Work item: The records are to be repeated exactly, and any images in them are to be dropped.

(Recorded data Opens)

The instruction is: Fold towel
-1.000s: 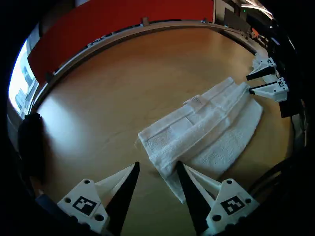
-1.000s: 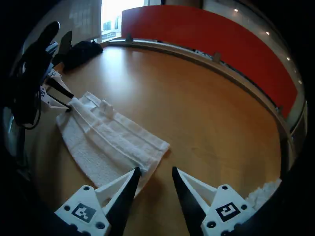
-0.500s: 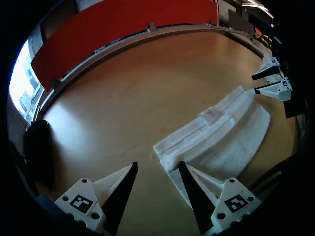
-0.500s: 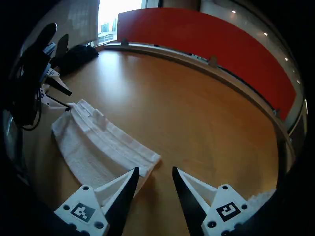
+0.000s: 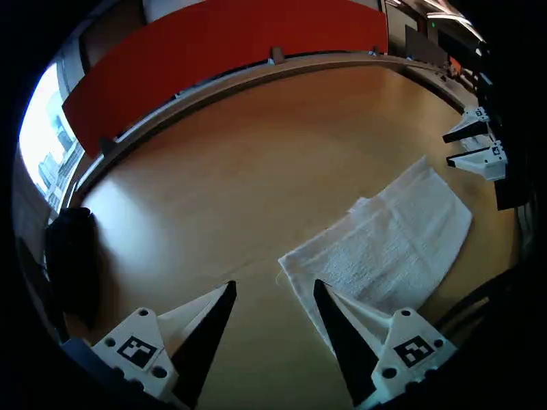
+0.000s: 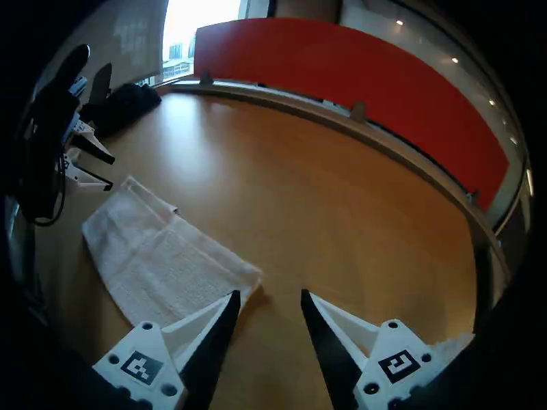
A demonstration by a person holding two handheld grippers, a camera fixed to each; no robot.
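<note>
Wooden table (image 5: 260, 157), red partition (image 6: 383, 75) — bright window (image 6: 181, 31)

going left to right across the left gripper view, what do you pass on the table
black lumpy object at the left edge → white terry towel lying flat → right gripper, white with black fingertips, at the far right
</note>
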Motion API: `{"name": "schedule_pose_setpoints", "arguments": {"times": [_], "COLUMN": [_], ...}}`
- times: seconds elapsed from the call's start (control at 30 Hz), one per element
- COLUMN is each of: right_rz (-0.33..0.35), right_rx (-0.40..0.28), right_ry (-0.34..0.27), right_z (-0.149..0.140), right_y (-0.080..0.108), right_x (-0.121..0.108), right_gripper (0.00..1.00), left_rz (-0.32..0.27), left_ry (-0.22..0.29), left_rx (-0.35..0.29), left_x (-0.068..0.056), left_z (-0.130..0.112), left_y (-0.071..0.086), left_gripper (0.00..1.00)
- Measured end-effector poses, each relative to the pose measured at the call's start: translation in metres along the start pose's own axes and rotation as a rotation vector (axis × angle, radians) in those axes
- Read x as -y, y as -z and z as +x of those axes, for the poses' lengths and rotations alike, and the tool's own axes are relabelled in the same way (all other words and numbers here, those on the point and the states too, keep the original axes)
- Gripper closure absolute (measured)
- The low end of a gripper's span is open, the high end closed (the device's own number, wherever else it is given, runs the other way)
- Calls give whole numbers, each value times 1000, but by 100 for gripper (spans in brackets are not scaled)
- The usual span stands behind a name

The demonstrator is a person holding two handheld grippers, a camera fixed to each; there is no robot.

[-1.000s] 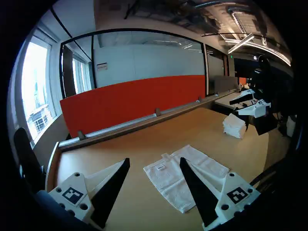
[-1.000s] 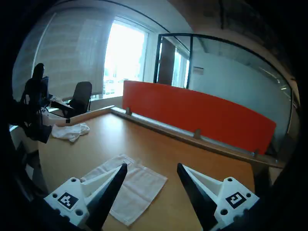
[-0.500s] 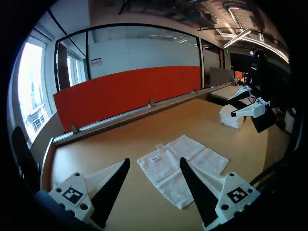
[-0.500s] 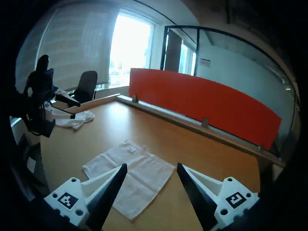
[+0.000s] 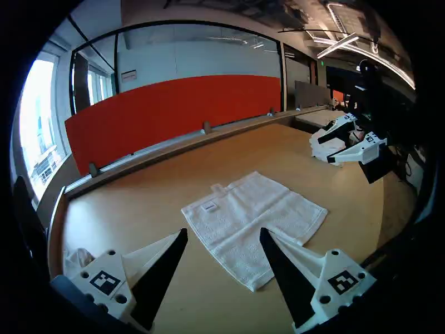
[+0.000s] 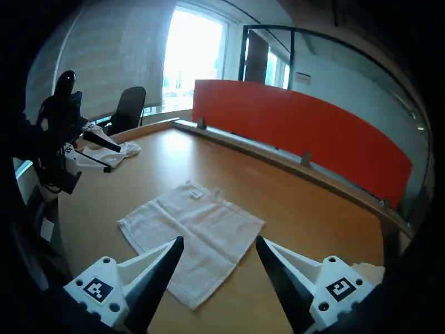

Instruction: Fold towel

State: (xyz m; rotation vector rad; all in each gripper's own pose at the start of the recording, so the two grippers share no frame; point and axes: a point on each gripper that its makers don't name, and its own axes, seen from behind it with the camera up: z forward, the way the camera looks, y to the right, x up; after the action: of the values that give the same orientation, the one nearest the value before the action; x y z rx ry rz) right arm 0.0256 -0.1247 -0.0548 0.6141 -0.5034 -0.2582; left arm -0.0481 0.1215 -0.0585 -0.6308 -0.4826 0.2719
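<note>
Left gripper view: the left gripper (image 5: pixel 222 231) hovers, fingers spread wide and empty, over a white terry towel (image 5: pixel 253 214) lying flat on the tan wooden table (image 5: pixel 139 206). The right gripper (image 6: pixel 218 239), equally spread, holds nothing above it.

In the left gripper view, looking low and close from the near edge of the table (image 5: pixel 139 206), over the towel (image 5: pixel 253 222), toward the red wall (image 5: pixel 167 111). In the right gripper view, looking likewise from farther right. Sharing towel, table, red wall.
</note>
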Motion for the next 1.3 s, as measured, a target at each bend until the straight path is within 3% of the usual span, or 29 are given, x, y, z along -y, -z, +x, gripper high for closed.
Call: {"name": "schedule_pose_setpoints", "arguments": {"times": [0.7, 1.3], "right_rz": [63, 115], "right_rx": [130, 251], "right_ry": [26, 55], "right_z": [-78, -140], "right_y": [-29, -38], "right_x": [27, 43], "right_gripper": [0, 0], "left_rz": [-70, -132], "left_ry": [-28, -49], "left_rx": [150, 283], "left_x": [-26, -50], "left_z": [-82, -135], "left_y": [-40, -54], "left_gripper": [4, 4]}}
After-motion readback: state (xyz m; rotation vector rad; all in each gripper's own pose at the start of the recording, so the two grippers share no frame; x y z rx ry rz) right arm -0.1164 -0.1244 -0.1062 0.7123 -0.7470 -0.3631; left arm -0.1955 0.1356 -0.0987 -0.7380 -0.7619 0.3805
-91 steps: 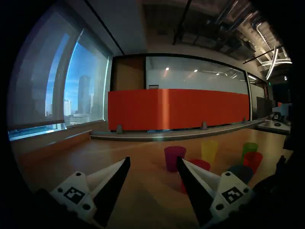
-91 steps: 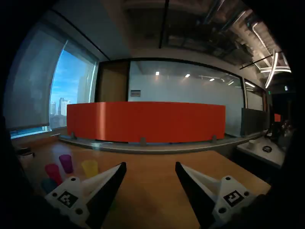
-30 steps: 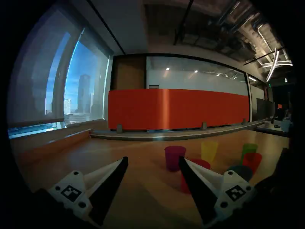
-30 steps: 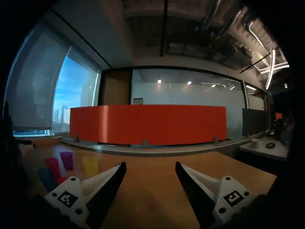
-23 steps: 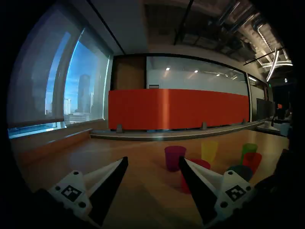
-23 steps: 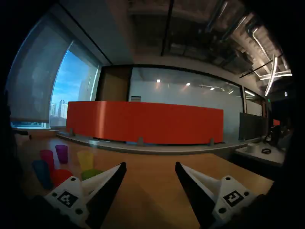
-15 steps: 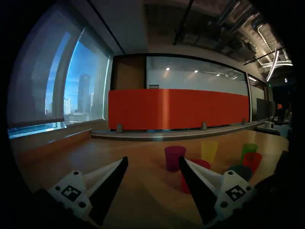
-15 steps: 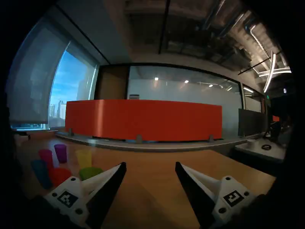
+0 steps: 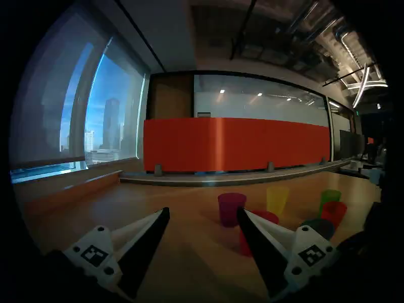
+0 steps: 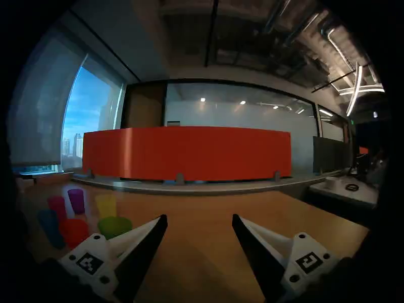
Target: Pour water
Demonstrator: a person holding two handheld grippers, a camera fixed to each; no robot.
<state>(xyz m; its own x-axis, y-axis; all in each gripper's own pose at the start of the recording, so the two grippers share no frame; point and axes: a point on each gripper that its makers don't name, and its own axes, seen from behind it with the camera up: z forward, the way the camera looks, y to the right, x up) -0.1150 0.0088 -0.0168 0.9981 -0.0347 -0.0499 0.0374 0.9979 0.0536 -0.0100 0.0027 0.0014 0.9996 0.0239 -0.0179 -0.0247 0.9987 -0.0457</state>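
Office with a long wooden table [image 9: 166,194] before an orange partition panel [image 9: 232,144]. Left gripper [image 9: 202,209]: jaws wide, empty. Ahead, toward its right finger, a translucent purple plastic cup [image 9: 232,208] stands upright, long axis vertical, mouth up. Right gripper [image 10: 198,217]: jaws wide, empty. Advise gripping mid-wall, squarely, before tilting.

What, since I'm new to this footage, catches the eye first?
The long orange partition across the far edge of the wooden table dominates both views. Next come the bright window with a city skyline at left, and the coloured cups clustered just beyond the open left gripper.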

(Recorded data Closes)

Completed task:
The instruction is: Fold towel
-1.000s: 
-1.000s: 
-0.500s: 
-0.500s: 
+0.000s: 
+0.000s: 
A demonstration by a person holding two handheld grippers, a camera fixed to each; no robot.
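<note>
Wooden table (image 5: 260, 157), red partition (image 6: 383, 75) — bright window (image 6: 181, 31)

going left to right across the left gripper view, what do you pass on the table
black lumpy object at the left edge → white terry towel lying flat → right gripper, white with black fingertips, at the far right
</note>
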Motion API: `{"name": "schedule_pose_setpoints", "arguments": {"times": [_], "COLUMN": [_], ...}}`
- times: seconds elapsed from the call's start (control at 30 Hz), one per element
- COLUMN is each of: right_rz (-0.33..0.35), right_rx (-0.40..0.28), right_ry (-0.34..0.27), right_z (-0.149..0.140), right_y (-0.080..0.108), right_x (-0.121..0.108), right_gripper (0.00..1.00), left_rz (-0.32..0.27), left_ry (-0.22..0.29), left_rx (-0.35..0.29), left_x (-0.068..0.056), left_z (-0.130..0.112), left_y (-0.071..0.086), left_gripper (0.00..1.00)
- Measured end-effector poses, each relative to the pose measured at the call's start: translation in metres along the start pose's own axes and rotation as a rotation vector (axis × angle, radians) in those axes
- Read x as -y, y as -z and z as +x of those axes, for the poses' lengths and rotations alike, and the tool's own axes are relabelled in the same way (all other words and numbers here, those on the point and the states too, keep the original axes)
- Gripper closure absolute (measured)
- The low end of a gripper's span is open, the high end closed (the device's own number, wherever else it is given, runs the other way)
- Calls give whole numbers, each value times 1000, but by 100 for gripper (spans in brackets are not scaled)
- The usual span stands behind a name

The demonstrator is a person holding two handheld grippers, a camera fixed to each; there is no robot.

[-1.000s] 
[-1.000s] 
[-0.500s] 
[-0.500s] 
[+0.000s] 
[+0.000s] 

Instruction: Fold towel

State: (xyz m; rotation vector rad; all in each gripper's own pose at the start of the recording, so the two grippers share no frame; point and axes: a point on each gripper that its makers don't name, and its own axes, seen from behind it with the camera up: z forward, the way the camera looks, y to the right, x up; after the action: of the values that give the same orientation, the one nearest the value before the action; x y z rx ry rz) right arm 0.0256 -0.1247 -0.0548 0.6141 -0.5034 -0.2582; left arm -0.0481 0.1215 -0.0585 -0.6308 -0.4826 0.2719
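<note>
Left gripper view: the left gripper (image 5: pixel 222 231) hovers, fingers spread wide and empty, over a white terry towel (image 5: pixel 253 214) lying flat on the tan wooden table (image 5: pixel 139 206). The right gripper (image 6: pixel 218 239), equally spread, holds nothing above it.

In the left gripper view, looking low and close from the near edge of the table (image 5: pixel 139 206), over the towel (image 5: pixel 253 222), toward the red wall (image 5: pixel 167 111). In the right gripper view, looking likewise from farther right. Sharing towel, table, red wall.
</note>
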Motion for the next 1.3 s, as measured, a target at each bend until the straight path is within 3% of the usual span, or 29 are given, x, y, z along -y, -z, +x, gripper high for closed.
Call: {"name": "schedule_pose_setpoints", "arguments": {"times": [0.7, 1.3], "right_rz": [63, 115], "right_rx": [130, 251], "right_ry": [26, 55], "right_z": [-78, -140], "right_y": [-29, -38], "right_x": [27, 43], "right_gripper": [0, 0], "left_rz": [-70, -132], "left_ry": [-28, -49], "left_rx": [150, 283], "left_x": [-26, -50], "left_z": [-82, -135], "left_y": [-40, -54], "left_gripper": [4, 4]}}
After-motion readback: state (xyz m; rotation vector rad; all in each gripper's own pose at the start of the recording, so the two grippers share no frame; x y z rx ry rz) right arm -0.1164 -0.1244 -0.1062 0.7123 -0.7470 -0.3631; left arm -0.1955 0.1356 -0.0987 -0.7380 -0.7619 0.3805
-91 steps: 
-91 steps: 
-30 steps: 
-30 steps: 
-23 steps: 
-23 steps: 
-15 steps: 
-15 steps: 
+0 steps: 
+0 steps: 
Target: Pour water
Demonstrator: a person holding two handheld grippers, a camera fixed to each; no robot.
<state>(xyz m; its own x-axis, y-axis; all in each gripper's own pose at the start of the recording, so the two grippers share no frame; point and axes: a point on each gripper that its makers don't name, and its own axes, seen from behind it with the camera up: z forward, the way the camera looks, y to the right, x up) -0.1150 0.0088 -0.0168 0.9981 -0.0347 -0.0499 0.0374 0.9979 0.0536 -0.0100 0.0027 0.0014 0.9996 0.0239 -0.0179 -0.0247 0.9987 -0.0457</state>
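Office with a long wooden table [image 9: 166,194] before an orange partition panel [image 9: 232,144]. Left gripper [image 9: 202,209]: jaws wide, empty. Ahead, toward its right finger, a translucent purple plastic cup [image 9: 232,208] stands upright, long axis vertical, mouth up. Right gripper [image 10: 198,217]: jaws wide, empty. Advise gripping mid-wall, squarely, before tilting.

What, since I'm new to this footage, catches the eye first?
The long orange partition across the far edge of the wooden table dominates both views. Next come the bright window with a city skyline at left, and the coloured cups clustered just beyond the open left gripper.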

Output is finished, and nothing else is required.